§ DATA SEGMENT:
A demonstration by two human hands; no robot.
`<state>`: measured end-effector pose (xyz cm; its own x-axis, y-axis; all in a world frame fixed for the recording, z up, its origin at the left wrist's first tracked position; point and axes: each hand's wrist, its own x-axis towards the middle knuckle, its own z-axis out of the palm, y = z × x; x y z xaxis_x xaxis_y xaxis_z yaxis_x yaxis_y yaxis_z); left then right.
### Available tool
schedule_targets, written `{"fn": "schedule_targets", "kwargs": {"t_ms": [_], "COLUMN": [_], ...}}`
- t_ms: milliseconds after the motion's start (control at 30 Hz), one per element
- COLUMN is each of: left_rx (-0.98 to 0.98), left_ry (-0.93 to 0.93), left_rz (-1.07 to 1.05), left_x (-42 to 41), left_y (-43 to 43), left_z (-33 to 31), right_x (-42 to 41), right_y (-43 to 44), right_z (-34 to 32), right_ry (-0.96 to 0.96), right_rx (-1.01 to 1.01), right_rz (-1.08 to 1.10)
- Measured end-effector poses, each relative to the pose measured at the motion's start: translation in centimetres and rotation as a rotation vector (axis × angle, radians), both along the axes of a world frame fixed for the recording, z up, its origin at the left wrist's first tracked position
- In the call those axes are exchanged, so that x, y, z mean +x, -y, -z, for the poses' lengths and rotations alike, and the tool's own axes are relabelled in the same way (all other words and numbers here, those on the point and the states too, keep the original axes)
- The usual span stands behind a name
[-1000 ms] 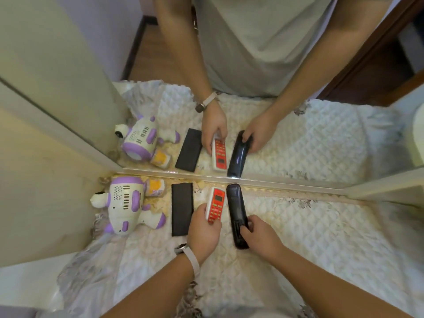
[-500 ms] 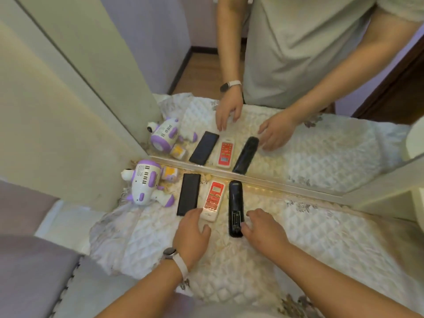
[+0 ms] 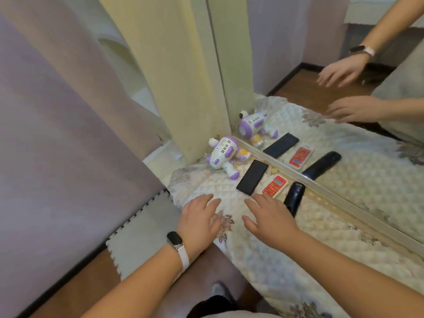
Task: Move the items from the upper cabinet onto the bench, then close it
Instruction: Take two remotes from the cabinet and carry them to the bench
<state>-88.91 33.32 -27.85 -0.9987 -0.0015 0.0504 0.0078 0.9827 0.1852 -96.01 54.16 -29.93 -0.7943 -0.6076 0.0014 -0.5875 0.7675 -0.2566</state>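
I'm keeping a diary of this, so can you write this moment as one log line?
left hand: open, empty | right hand: open, empty | on quilt: toy robot, black phone, red remote, black remote

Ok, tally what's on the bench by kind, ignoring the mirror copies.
Remotes: 2 (red remote, black remote)
Toy: 1
Black slab: 1
Yellow item: 1
Total: 5

No legible text, label, brand, number or sign is being displayed on any surface. The key markings on the red-and-white remote (image 3: 274,186) are being rendered too blurred to be read, and its small display is being shown as a grey patch.
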Motion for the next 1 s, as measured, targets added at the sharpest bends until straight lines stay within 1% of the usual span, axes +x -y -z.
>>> {"fn": "schedule_targets", "kwargs": {"t_ms": [133,300,433,600,767,1000], "left_rx": [-0.016,-0.055,-0.153,-0.264,-0.273,-0.239], "left_ry": [-0.059,-0.179,-0.254,-0.245,-0.265,-0.333], "left_rz": [-0.11,-0.236,-0.355,-0.495,-0.663,-0.824], "left_x": [4.1,9.7,15.7,26.0,37.6,53.1], "left_y": [2.6,6.3,10.3,15.6,20.0,25.1], "left_z": [-1.8,-4.4,-6.4,-7.8,-9.0,-10.2], "right_x": [1.1,2.0,5.5,13.6,24.1,37.8], "right_y": [3.6,9.3,15.5,23.8,30.9,39.3], "right_z": [-2.4,-6.3,-8.6,-10.6,-12.9,-14.5], "right_ry": [-0.111,-0.213,-0.254,-0.292,-0.331,-0.384], "right_rx": [-0.042,-0.077,-0.086,-0.123,-0.161,-0.214], "right_rz": [-0.206,-0.39,-0.554,-0.737,-0.893,-1.069]}}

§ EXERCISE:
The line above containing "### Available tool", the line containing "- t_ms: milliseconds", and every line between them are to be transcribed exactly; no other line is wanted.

§ ANSWER SECTION:
### Available tool
schedule_targets, written `{"fn": "schedule_targets", "kwargs": {"t_ms": [_], "COLUMN": [_], ...}}`
- t_ms: milliseconds after the motion's start (control at 30 Hz), one per element

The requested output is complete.